# Time Travelling, Sable, and the QR Sewing machine?



## Temari (Jun 20, 2013)

Does time travelling affect your relationship with Sable?
I time traveled today, then traveled back to the original time, and Sable isn't talking to me the way she used to. She's all nervous and shy again.

Also, this appeared in the shop the other day


Spoiler












What is it? Is this the QR sewing machine?


----------



## oath2order (Jun 20, 2013)

Yes it is.


----------



## Superpenguin (Jun 20, 2013)

Time traveling does affect your relationship with Sable. She doesn't like time travelers and shies away from them which means while you can see the QR Machine now, you can't use it.


----------



## Temari (Jun 20, 2013)

Superpenguin said:


> Time traveling does affect your relationship with Sable. She doesn't like time travelers and shies away from them which means while you can see the QR Machine now, you can't use it.



Oh that sucks....I got the QR machine before I started time travelling.....oh well, thanks for the replies C:


----------



## Nami (Jun 20, 2013)

I time traveled, got the qr code, then traveled back in time after being able to use the machine. It hasn't effected my relationship with her, but I may have done something specific that I'm unaware of.


----------



## Temari (Jun 20, 2013)

Nami said:


> I time traveled, got the qr code, then traveled back in time after being able to use the machine. It hasn't effected my relationship with her, but I may have done something specific that I'm unaware of.



What really? Hmmm I did that too.....maybe she grew shy because I was using wifi at the time? Idk.....;;;


----------



## SugarComa (Jun 20, 2013)

In relation, I've been playing AC since launch, on the 9th, and have had to travel back in time to play on days I didn't actually get to play on.  I've played through Tuesday the 18th, talking to Sable everyday and still have not unlocked the QR machine.

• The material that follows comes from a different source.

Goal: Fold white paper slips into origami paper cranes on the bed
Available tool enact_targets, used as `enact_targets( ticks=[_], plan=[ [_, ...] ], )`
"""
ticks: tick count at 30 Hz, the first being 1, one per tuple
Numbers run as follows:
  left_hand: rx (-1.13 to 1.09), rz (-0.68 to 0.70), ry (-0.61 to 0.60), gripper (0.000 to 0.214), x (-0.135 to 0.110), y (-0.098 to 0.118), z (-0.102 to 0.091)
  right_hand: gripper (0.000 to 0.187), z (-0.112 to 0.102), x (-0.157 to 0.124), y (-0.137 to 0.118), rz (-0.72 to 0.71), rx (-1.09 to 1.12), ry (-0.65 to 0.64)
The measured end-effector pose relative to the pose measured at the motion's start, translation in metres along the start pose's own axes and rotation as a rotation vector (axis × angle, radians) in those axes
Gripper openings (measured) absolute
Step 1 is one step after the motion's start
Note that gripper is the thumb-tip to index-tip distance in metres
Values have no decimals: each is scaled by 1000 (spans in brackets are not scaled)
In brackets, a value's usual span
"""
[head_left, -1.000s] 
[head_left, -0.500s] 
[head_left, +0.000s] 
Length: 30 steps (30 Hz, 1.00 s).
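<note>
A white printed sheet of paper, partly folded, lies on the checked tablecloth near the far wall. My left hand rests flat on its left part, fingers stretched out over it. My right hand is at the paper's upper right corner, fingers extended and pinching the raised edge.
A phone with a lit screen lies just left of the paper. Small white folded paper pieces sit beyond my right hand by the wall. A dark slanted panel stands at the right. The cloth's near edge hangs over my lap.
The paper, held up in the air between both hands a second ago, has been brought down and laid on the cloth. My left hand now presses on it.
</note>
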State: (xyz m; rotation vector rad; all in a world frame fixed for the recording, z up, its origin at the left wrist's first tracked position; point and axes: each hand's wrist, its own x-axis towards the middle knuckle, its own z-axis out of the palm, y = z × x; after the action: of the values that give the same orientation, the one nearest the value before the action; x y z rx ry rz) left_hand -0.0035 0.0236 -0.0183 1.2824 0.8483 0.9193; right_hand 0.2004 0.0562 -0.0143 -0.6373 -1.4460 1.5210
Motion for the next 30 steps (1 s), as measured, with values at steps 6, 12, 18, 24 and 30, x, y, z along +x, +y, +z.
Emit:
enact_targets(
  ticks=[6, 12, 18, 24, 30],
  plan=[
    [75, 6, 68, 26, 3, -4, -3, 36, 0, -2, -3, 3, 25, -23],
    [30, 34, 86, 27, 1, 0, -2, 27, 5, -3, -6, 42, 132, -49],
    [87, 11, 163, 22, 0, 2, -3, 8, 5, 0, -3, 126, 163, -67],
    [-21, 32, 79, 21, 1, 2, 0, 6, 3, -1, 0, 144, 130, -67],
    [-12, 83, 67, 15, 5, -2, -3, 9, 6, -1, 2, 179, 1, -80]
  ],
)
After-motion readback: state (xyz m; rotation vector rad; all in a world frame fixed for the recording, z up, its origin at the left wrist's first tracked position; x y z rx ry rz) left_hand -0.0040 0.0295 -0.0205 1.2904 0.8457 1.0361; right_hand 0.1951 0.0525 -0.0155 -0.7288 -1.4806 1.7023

For the 18th, our conversation was about Sable wanting to charge customers less money so they could afford her clothes. 

My question is this: does it make a difference if I time travel through AC or through my 3DS?  I have been going through my 3DS. Side note: since I started time traveling, it's been raining a lot in my town.  As in, 4 out of 5 days.


----------



## JaadeL (Jun 21, 2013)

SugarComa said:


> In relation, I've been playing AC since launch, on the 9th, and have had to travel back in time to play on days I didn't actually get to play on.  I've played through Tuesday the 18th, talking to Sable everyday and still have not unlocked the QR machine. For the 18th, our conversation was about Sable wanting to charge customers less money so they could afford her clothes.
> 
> My question is this: does it make a difference if I time travel through AC or through my 3DS?  I have been going through my 3DS. Side note: since I started time traveling, it's been raining a lot in my town.  As in, 4 out of 5 days.




omg me too... it does rain a lot


----------



## Jinglefruit (Jun 21, 2013)

I think if you forget to talk to her for one day she reverts back as if you never had. - She decided to play silent on me yesterday after I forgot to talk to her the day before. :/


----------



## insaneluzer (Jun 21, 2013)

I had unlocked the QR machine and then then time traveled that very same day, still go to use the machine though. Try talking to Sable, walking out, then go back and talk to her again. Maybe she forgot one of the days you talked to her since you didn't talk to her about using the QR machine before you time traveled? I don't know, just throwing ideas c:


----------



## Kitsch (Jun 21, 2013)

Superpenguin said:


> Time traveling does affect your relationship with Sable. She doesn't like time travelers and shies away from them which means while you can see the QR Machine now, you can't use it.



Absolutely NEVER happened with me. Still had QR machine, and she still talks to me loads.


----------



## Jarrad (Jun 21, 2013)

I've time travelled a bit and sable still enjoys my company? I'm able to use the qr machine...


----------



## maarowak (Jun 21, 2013)

When I unlocked the QR machine with my mayor I created a new character to use paths, but found out you have to warm up to her with each one of your characters. Whoopsie. So I TTed back and forth (like, went back one day, went forward one day) talking to her, and that only happened in one day, when I traveled backwards. When I traveled one day forward she was alright with me once again. And it only happened once.

idk, TT is kind of weird, it messes up the game. I try to avoid it unless it's on the same day or something.


----------



## sourburst (Jul 24, 2013)

maarowak said:


> When I unlocked the QR machine with my mayor I created a new character to use paths, but found out you have to warm up to her with each one of your characters. Whoopsie. So I TTed back and forth (like, went back one day, went forward one day) talking to her, and that only happened in one day, when I traveled backwards. When I traveled one day forward she was alright with me once again. And it only happened once.
> 
> idk, TT is kind of weird, it messes up the game. I try to avoid it unless it's on the same day or something.



This works. I just did this so I could start laying down paths and it was great. I went forward one then back one 10 times and I ended up on my current day being able to use the QR machine.


----------



## Miggi (Jul 24, 2013)

Maybe she is shy if the gate is open?


----------



## Robert Plant (Jul 24, 2013)

YUSH, DAT'S ZE SEEWEENG MACHIEN!

But because of your constant TTing, you won't be sAble to use it.


----------



## Bunnyriffic (Mar 23, 2016)

Miggi said:


> Maybe she is shy if the gate is open?



Ah! Thanks. Just came here to try to figure out why I couldn't use my machine and I didn't even consider it was something this simple. Life saver, you are!


----------



## Red Cat (Mar 24, 2016)

I'm pretty sure once you unlock the QR machine, you can always use it after that.


----------